• Exercise prompt:
The result should be a word-for-word retyping of the entries below, free of pictures.

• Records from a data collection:

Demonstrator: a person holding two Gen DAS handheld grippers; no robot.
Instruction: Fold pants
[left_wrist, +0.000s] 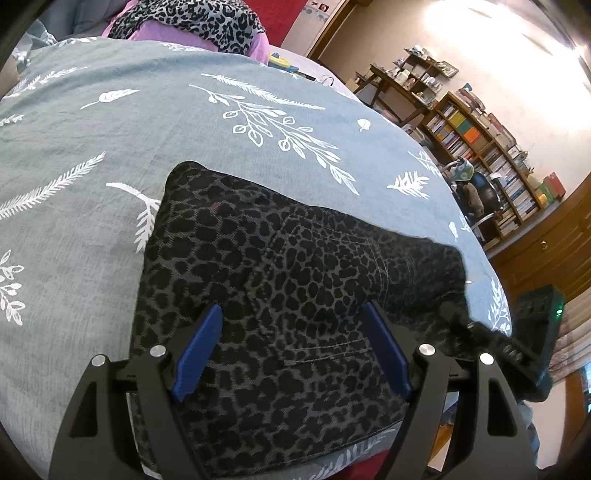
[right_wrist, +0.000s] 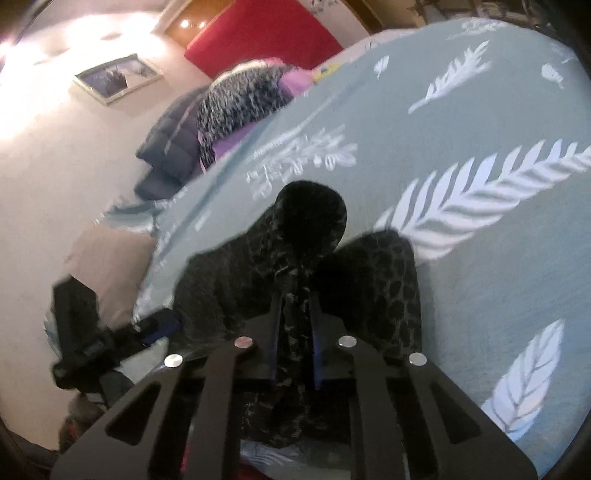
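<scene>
Jaws of the right gripper (right_wrist: 295, 314) are clamped on a bunched fold of the dark grey leopard-print pants (left_wrist: 280, 280), lifting that part above the bed. Those of the left gripper (left_wrist: 291, 350) stand wide apart, with nothing between the blue pads (left_wrist: 199, 354), over the pants, which lie partly folded on the grey-green bedspread with white leaf print (left_wrist: 110, 122). A wooden bookshelf (left_wrist: 480, 147) stands beyond the bed.

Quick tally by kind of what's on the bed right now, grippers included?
Leopard-print pants: 1
Pile of clothes at the far end: 1
Bedspread: 1
Grippers: 2, the left gripper open, the right gripper shut on the pants
Total: 5
</scene>
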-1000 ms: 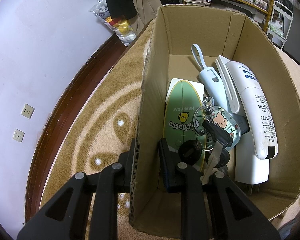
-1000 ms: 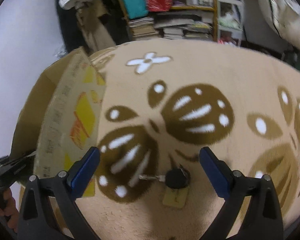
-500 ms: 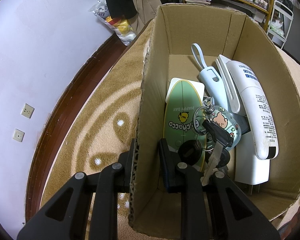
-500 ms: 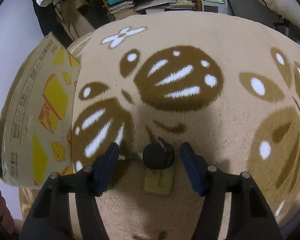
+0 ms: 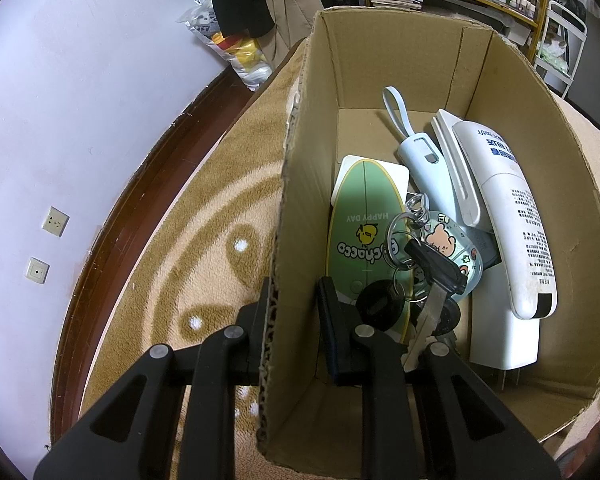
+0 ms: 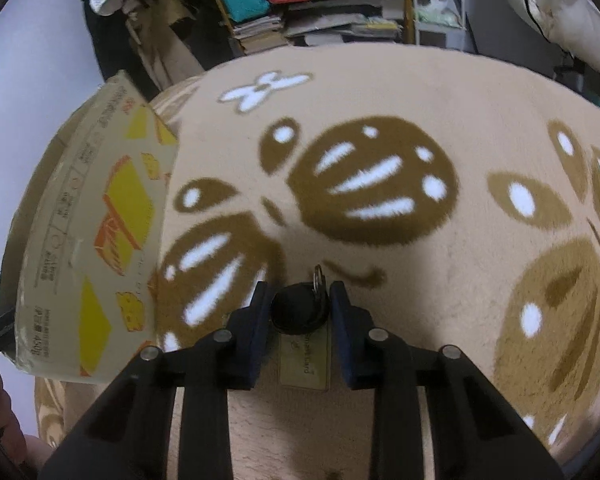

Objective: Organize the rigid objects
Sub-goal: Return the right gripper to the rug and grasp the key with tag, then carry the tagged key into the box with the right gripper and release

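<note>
A cardboard box (image 5: 384, 52) stands on the patterned rug. My left gripper (image 5: 294, 312) straddles the box's left wall (image 5: 276, 300), one finger outside and one inside, shut on it. Inside lie a green surfboard-shaped card (image 5: 360, 232), a key bunch with a bear tag (image 5: 432, 264), a light blue case (image 5: 420, 160), a white bottle (image 5: 512, 216) and a white charger (image 5: 504, 332). In the right wrist view my right gripper (image 6: 300, 308) is shut on a black-headed key (image 6: 298, 308) with a tan tag (image 6: 304, 364) over the rug.
The box's printed outer wall (image 6: 88, 240) stands at the left of the right wrist view. Shelves with books and bags (image 6: 300, 8) line the back. A purple wall with sockets (image 5: 52, 220) and a dark wooden baseboard (image 5: 116, 216) lie left of the rug.
My right gripper has come down over the black key and shut its jaws on it. The left gripper and the box have not moved.
</note>
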`<state>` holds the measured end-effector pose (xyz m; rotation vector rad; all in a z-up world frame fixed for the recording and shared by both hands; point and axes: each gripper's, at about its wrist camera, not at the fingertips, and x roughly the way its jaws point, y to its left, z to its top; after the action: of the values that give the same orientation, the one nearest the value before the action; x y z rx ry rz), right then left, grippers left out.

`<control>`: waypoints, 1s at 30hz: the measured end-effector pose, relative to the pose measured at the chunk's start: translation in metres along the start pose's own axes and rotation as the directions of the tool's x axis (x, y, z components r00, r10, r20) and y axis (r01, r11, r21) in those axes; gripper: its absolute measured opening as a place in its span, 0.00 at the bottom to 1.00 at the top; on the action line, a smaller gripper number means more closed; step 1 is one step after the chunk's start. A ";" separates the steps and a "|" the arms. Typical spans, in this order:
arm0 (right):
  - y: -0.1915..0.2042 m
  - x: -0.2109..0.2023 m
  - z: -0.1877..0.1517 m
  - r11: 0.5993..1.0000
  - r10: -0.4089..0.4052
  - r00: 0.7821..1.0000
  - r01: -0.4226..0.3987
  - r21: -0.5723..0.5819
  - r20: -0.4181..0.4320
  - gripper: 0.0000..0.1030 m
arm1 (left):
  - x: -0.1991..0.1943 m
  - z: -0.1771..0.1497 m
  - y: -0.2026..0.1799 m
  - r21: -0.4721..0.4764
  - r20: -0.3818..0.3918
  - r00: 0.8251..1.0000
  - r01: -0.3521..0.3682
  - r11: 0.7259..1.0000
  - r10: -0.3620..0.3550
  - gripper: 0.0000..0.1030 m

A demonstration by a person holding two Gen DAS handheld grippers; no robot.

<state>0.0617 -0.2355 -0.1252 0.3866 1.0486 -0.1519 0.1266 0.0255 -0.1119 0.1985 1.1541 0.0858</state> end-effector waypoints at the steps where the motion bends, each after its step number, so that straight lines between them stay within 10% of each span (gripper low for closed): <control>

• Solution to this task:
Demonstrator: a person holding two Gen DAS handheld grippers; no robot.
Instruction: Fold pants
[left_wrist, +0.000s] 
[right_wrist, +0.000s] 
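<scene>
Jaws of the right gripper (right_wrist: 295, 314) are clamped on a bunched fold of the dark grey leopard-print pants (left_wrist: 280, 280), lifting that part above the bed. Those of the left gripper (left_wrist: 291, 350) stand wide apart, with nothing between the blue pads (left_wrist: 199, 354), over the pants, which lie partly folded on the grey-green bedspread with white leaf print (left_wrist: 110, 122). A wooden bookshelf (left_wrist: 480, 147) stands beyond the bed.

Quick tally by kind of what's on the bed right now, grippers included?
Leopard-print pants: 1
Pile of clothes at the far end: 1
Bedspread: 1
Grippers: 2, the left gripper open, the right gripper shut on the pants
Total: 5
</scene>
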-1000 ms: 
-1000 ms: 
-500 ms: 
-500 ms: 
+0 ms: 
+0 ms: 

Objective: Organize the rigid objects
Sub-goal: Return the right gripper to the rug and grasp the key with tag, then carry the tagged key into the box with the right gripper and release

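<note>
A cardboard box (image 5: 384, 52) stands on the patterned rug. My left gripper (image 5: 294, 312) straddles the box's left wall (image 5: 276, 300), one finger outside and one inside, shut on it. Inside lie a green surfboard-shaped card (image 5: 360, 232), a key bunch with a bear tag (image 5: 432, 264), a light blue case (image 5: 420, 160), a white bottle (image 5: 512, 216) and a white charger (image 5: 504, 332). In the right wrist view my right gripper (image 6: 300, 308) is shut on a black-headed key (image 6: 298, 308) with a tan tag (image 6: 304, 364) over the rug.
The box's printed outer wall (image 6: 88, 240) stands at the left of the right wrist view. Shelves with books and bags (image 6: 300, 8) line the back. A purple wall with sockets (image 5: 52, 220) and a dark wooden baseboard (image 5: 116, 216) lie left of the rug.
My right gripper has come down over the black key and shut its jaws on it. The left gripper and the box have not moved.
</note>
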`<state>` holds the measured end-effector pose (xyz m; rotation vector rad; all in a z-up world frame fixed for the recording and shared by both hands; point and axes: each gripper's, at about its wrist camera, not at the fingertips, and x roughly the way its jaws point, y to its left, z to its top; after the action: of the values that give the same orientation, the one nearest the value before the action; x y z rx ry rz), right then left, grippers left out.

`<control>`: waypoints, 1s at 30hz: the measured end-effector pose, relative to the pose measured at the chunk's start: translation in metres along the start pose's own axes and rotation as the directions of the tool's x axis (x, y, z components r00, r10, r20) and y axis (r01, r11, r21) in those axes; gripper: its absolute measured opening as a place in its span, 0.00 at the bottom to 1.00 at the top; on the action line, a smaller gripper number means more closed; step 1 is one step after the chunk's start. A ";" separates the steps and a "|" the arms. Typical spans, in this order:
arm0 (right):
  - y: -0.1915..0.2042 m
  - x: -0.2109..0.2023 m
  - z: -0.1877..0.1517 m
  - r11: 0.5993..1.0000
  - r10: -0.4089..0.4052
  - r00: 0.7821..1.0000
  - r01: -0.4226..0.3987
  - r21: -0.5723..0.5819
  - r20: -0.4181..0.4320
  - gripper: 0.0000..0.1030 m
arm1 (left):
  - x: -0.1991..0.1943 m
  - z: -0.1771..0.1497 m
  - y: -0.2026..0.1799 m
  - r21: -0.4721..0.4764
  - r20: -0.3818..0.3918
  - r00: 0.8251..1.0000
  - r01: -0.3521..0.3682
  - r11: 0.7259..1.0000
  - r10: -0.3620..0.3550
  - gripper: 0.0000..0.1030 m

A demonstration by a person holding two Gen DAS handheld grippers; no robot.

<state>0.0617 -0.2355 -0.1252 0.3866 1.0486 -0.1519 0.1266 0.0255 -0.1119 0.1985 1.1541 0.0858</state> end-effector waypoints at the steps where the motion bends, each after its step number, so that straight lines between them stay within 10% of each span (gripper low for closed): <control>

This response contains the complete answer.